Lucinda Krementz (Frances McDormand) deu origem a um terceiro artigo, Revisões de um Manifesto, que apresentou os acontecimentos da revolução desencadeada pela juventude, com Zeffirelli ( Timothée Chalamet) como uma das figuras. Enquanto isso , The Private Dining Room of the Police Commissioner conta como a cobertura da polícia de Roebuck Wright (Jeffrey Wright) e do lendário chef Nescaffier (Stephen Park), se desenvolve em uma direção inesperada, quando um sindicato criminoso sob o The Chauffer (Edward Norton) sequestra o príncipe The Commissaire (Mathieu Amalric). 

Realizando uma fase de produção ao vivo em  Angoulême que parecia feita especialmente para o diretor, The French Dispatch tem todos os elementos que vão satisfazer os fãs de Wes Anderson: imagens simétricas, layouts artísticos feitos à mão que criam a impressão de drama de palco, mise -en- cena que muitas vezes é usada para trazer à tona comédia peculiar  (o momento da batida policial na sede dos sequestradores no quarto segmento tornou-se meu favorito graças às suas nuances caricaturais ), atuação adequada, incluindo participações especiais de grandes nomes das assinaturas do diretor. 

Como valor agregado, desta vez Anderson inseriu algumas sequências animadas (dirigidas por Gwenn Germain, que já esteve envolvida em Isle of Dogs ), que se inspiraram em quadrinhos como As Aventuras de Tintim.

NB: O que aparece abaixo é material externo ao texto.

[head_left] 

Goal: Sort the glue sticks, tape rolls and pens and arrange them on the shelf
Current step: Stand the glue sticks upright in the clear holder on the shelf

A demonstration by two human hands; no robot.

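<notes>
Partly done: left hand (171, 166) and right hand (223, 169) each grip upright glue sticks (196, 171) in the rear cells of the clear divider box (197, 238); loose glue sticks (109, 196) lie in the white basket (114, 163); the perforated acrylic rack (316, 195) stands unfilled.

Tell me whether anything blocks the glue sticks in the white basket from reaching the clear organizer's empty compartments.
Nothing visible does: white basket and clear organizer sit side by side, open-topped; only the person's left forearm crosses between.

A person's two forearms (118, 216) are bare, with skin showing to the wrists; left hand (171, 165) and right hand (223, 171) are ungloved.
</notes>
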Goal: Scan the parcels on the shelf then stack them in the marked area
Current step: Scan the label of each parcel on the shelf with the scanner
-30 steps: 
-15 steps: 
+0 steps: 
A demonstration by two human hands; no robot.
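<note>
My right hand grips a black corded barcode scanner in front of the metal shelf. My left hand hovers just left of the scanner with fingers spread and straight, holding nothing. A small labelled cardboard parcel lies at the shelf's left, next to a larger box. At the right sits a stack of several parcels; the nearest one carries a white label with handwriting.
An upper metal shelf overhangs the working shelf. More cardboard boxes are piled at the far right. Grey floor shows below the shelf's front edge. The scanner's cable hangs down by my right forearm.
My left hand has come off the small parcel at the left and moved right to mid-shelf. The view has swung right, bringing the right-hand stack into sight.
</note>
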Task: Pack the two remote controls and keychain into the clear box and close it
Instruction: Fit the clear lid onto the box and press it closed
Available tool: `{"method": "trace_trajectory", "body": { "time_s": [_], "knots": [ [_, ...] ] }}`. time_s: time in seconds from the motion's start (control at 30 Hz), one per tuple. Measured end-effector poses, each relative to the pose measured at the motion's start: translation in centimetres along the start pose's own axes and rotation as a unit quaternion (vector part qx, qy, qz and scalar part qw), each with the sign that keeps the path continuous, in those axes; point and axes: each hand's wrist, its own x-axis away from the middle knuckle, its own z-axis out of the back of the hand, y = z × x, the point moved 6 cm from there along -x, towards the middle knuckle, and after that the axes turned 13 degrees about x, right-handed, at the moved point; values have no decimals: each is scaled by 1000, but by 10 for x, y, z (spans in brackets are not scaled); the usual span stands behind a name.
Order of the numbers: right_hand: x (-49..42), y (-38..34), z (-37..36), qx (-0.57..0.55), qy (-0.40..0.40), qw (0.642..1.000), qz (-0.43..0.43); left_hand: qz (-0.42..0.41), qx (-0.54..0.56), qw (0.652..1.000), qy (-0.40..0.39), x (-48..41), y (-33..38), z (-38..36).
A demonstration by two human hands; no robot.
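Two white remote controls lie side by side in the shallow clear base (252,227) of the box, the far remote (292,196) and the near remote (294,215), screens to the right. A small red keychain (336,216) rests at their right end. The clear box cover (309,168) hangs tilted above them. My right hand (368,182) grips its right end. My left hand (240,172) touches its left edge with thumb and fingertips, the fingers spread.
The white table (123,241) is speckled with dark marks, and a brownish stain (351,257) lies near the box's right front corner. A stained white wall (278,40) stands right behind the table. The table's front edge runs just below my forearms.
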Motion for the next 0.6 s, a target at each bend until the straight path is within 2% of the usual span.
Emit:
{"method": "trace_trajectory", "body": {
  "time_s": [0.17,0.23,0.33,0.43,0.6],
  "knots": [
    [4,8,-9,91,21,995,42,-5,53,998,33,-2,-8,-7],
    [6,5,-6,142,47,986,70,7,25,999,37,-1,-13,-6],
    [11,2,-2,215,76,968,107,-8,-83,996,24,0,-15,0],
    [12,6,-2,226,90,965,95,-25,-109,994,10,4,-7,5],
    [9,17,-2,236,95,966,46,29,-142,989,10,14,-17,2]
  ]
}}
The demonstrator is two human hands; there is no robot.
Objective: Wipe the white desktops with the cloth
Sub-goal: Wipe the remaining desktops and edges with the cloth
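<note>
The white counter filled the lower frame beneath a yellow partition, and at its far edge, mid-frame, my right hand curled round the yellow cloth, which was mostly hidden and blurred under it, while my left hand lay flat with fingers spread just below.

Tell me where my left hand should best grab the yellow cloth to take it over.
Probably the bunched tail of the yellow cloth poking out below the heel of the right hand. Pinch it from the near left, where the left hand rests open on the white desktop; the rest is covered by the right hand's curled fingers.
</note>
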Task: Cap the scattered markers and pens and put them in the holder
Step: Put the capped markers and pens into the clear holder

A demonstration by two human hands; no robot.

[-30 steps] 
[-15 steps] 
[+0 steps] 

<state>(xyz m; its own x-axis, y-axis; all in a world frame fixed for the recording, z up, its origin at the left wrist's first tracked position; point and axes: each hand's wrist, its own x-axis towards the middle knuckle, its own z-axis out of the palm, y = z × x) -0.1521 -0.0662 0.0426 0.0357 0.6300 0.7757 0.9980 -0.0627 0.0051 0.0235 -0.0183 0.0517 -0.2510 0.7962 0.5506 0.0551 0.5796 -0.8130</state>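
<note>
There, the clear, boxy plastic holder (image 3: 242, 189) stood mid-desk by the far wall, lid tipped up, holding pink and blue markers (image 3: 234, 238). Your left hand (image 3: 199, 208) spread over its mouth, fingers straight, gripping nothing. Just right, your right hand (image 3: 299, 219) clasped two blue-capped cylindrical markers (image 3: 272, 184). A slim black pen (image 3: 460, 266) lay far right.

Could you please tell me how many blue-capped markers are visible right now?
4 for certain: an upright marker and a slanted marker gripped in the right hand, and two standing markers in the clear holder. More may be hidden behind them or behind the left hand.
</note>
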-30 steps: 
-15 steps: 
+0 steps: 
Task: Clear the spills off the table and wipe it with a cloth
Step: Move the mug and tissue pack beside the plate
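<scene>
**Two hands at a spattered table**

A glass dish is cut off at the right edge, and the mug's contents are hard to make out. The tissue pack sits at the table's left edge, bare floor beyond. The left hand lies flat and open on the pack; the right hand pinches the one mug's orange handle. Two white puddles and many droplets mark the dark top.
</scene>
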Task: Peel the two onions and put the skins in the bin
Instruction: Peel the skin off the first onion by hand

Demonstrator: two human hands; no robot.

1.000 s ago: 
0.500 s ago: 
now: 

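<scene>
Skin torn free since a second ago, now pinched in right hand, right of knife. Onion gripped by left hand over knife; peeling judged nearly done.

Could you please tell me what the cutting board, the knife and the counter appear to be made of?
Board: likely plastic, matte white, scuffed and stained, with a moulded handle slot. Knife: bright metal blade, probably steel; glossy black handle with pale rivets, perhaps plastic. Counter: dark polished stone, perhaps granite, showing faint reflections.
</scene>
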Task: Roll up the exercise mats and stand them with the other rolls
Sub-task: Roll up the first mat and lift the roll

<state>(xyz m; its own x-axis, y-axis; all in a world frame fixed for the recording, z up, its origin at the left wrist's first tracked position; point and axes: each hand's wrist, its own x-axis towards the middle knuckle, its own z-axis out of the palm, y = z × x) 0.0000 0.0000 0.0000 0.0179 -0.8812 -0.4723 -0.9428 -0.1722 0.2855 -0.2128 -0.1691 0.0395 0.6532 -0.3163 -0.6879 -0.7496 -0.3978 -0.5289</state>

Como resultado, a superioridade de  The French Dispatch como desfile visual é cada vez mais inegável. 

Mas, novamente, o jornalismo não é capaz de inflamar o gosto? Não precisa ser de uma forma grandiosa. Certa vez, fiquei tocado por um artigo de Laura Bicker ( Coronavírus na Coréia do Sul: como 'rastrear, testar e tratar' pode salvar vidas ). Não há linguagem de alta classe. Apenas uma peça informativa que inteligentemente abre e fecha com a história de uma mulher submetida a um teste de Covid-19. Simples, mas contém uma sensação de peso graças a um toque de humanidade, mesmo que seja apenas uma gota. 

O French Dispatch é como uma revista com uma linda capa, cheia de lindas fotos e bibelôs únicos, também impressos em papel de alta qualidade. Muita gente vai se interessar em comprar, quem sabe até fazer uma coleção, expondo em prateleiras especiais. O colecionador exibiu sua coleção para os convidados, mas seu sorriso se desvaneceu ao ouvir a pergunta: "Quão boa é a escrita?".